SOLR search engine and Elastic Search – comparision

27.06.2019 Angelika Siczek

In the field of open source search engines, SOLR and Elasticsearch are the leaders. Their common feature is Lucene – the software on which both search engines are based. There are a lot of differences, so the choice between them must be subjective. To choose correctly, you need to be aware of your needs and to match them with the right search engine.

A global or partial cache

Both search engines have a complicated system of using handheld files. Crawling in Lucene is done on data files and can not be changed. The indexes are divided into segments. During the indexing new segments are created, and at the same time Lucene can create large segments from small ones.

Elasticsearch developers decided to take advantage of a certain dependency, which occurs in cooperation between cache files and segments. During the change in the segment, only a small piece of data needs to be refreshed. On the other hand, SOLR uses the global method, meaning that every smallest change must refresh the entire database. This solution is more time-consuming, but it also strengthens hardware.

Performing queries

Queries that narrow the search range are not always good for the search engine performance. No wonder, since the entire database must be searched in order to find records that meet the requirements. Doc values can reduce search time. In Elasticsearch, these values are automatically run. This means that the search engine knows whether it must search all documents or just iterate a subset. SOLR does not have such a function, so that the scope-narrowing query will take longer.

Network node search (node)

Each of the compared search engines has a different approach to searching nodes. This process is responsible for undertaking actions in the event of creating a new cluster, destroying the noda or when a new node is added to the cluster. SOLR uses Apache Zookeper in these situations. At least three instances are needed for implementation. However, Elasticsearch uses Zen. To gain full tolerance, there must be three masternodes.

High performance and precision analysis engines

If the data on which you operate is unchangeable, and high efficiency and accuracy is your priority – SOLR is a better choice. It can handle this matter better than Elasticsearch because there is no degradation in SOLR due to loss of precision.

Technical and development support

Here the differences take on the contrast. Elasticsearch is a fully commercial entity, while SOLR belongs to the Apache Software Foundation. Apache is a community-based open source platform. Developers can modify the code and anyone who proves their abilities can support a common cause. The community is on guard, and every member of the group who knows Apache’s philosophy and approach knows how high the level of cooperation between creators is.
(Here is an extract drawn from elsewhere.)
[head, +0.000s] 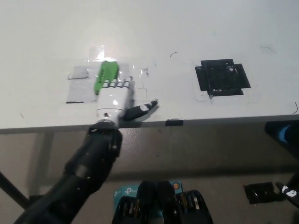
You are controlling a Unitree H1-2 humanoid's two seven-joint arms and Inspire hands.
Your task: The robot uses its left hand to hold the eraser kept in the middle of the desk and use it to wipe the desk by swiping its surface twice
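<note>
Green eraser (105,76) lies on the white counter (196,32) near its front edge, over a clear taped patch (79,84). White left hand (115,97) presses on its near end, fingers (114,84) curled over it. Black taped square (222,76) sits well apart to the right. The right hand is out of sight.

The eraser (105,74) is a bright green, oblong block lying flat on the white desk (187,28). It sits directly under the fingertips of the white left hand (115,96), which press down on its near end; its far end juts out beyond the fingers, away from the robot. Its long axis runs roughly in line with the hand, tilted slightly to the left of the wrist. Only its top face and far part show; the near part is covered by the fingers. No print on it is readable.
</note>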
On the other hand, there is Elasticsearch, which allows modifying the code, but the final decision about implementation belongs to Elastic. Community members can not create the shape of the product themselves, because the most important and decisive creators are Elastic employees.

Configuration and installation

At the moment, the Elasticsearch starter package is ⅙ of SOLR size. Thanks to the JSON configuration, the installation process is also easier and much faster in Elastic. However, it has some limitations, such as the inability to comment on any change in files. SOLR developers removed troublesome complications that existed in previous iterations. This was done using the Rest API. So if you work on a project you do not use JSON for, the SOLR will be the better choice.

Machine learning

For machine learning, Elasticsearch uses the X-Pack. This is a commercial plugin that works with Kibana. It provides algorithms for learning machines. Its plus is a number of additional tools, but the downside is high costs. For Elasticsearch, there are some alternatives available through cloud, commercial software houses or open access tools. SOLR provides machine learning for free. The process consists in classifying the logical regression based on the implementation.

Tools and equipment

In this matter, Elasticsearch is the prime knowledge. Has a huge amount of tools such as the aforementioned Kibana. However, if you want to write on SQL, you will do it using the SOLR connection with Apache Zeppelin. Unfortunately, none of the tools provided by SOLR meet the modern requirements. The Elasticsearch environment is newer, more frequently updated and enriched with new features. This is also seen by the number of companies that use Elasticsearch, also in the field of data shipping.

Developer and IT cooperation (DevOps)

In this matter, SOLR falls out worse in the eyes of DevOps supporters. Feedback is limited and shredded. Only part of it leaks through the JMX MBean, as well as through the new Metrics API. Elasticsearch went on. Their diagnostics are facilitated by access to such data as job statistics, disk usage, memory, information storage and caching. In addition, it has better API and easier installation.

Speed and full-text search

It is difficult to clearly determine which of these search engines is faster. Elasticsearch deals better in a rapidly changing environment. On the other hand, SOLR, by the way you use the cache, will be better for unchanging data. SOLR knows the full-text search experience because it has many special functions for it. There is a function of improving errors of typed passwords, syntax analyzers and implementation of search suggestions between them. In the case of Elasticsearch, there is one dedicated hinting tool. This means that the implementation is easy, but without the possibility of making changes to the code. It reduces its flexibility. SOLR offers more search configuration options.

The final bill

It is difficult to determine which of these search engines is better. It all depends on the developer’s requirements and the project he is working on. So you have to ask yourself a few questions – what kind of environment do you prefer? How easy is the installation and configuration? But most importantly – what type of data should the engine handle? Each product has different qualities and only on the basis of specific requirements you can make the right choice.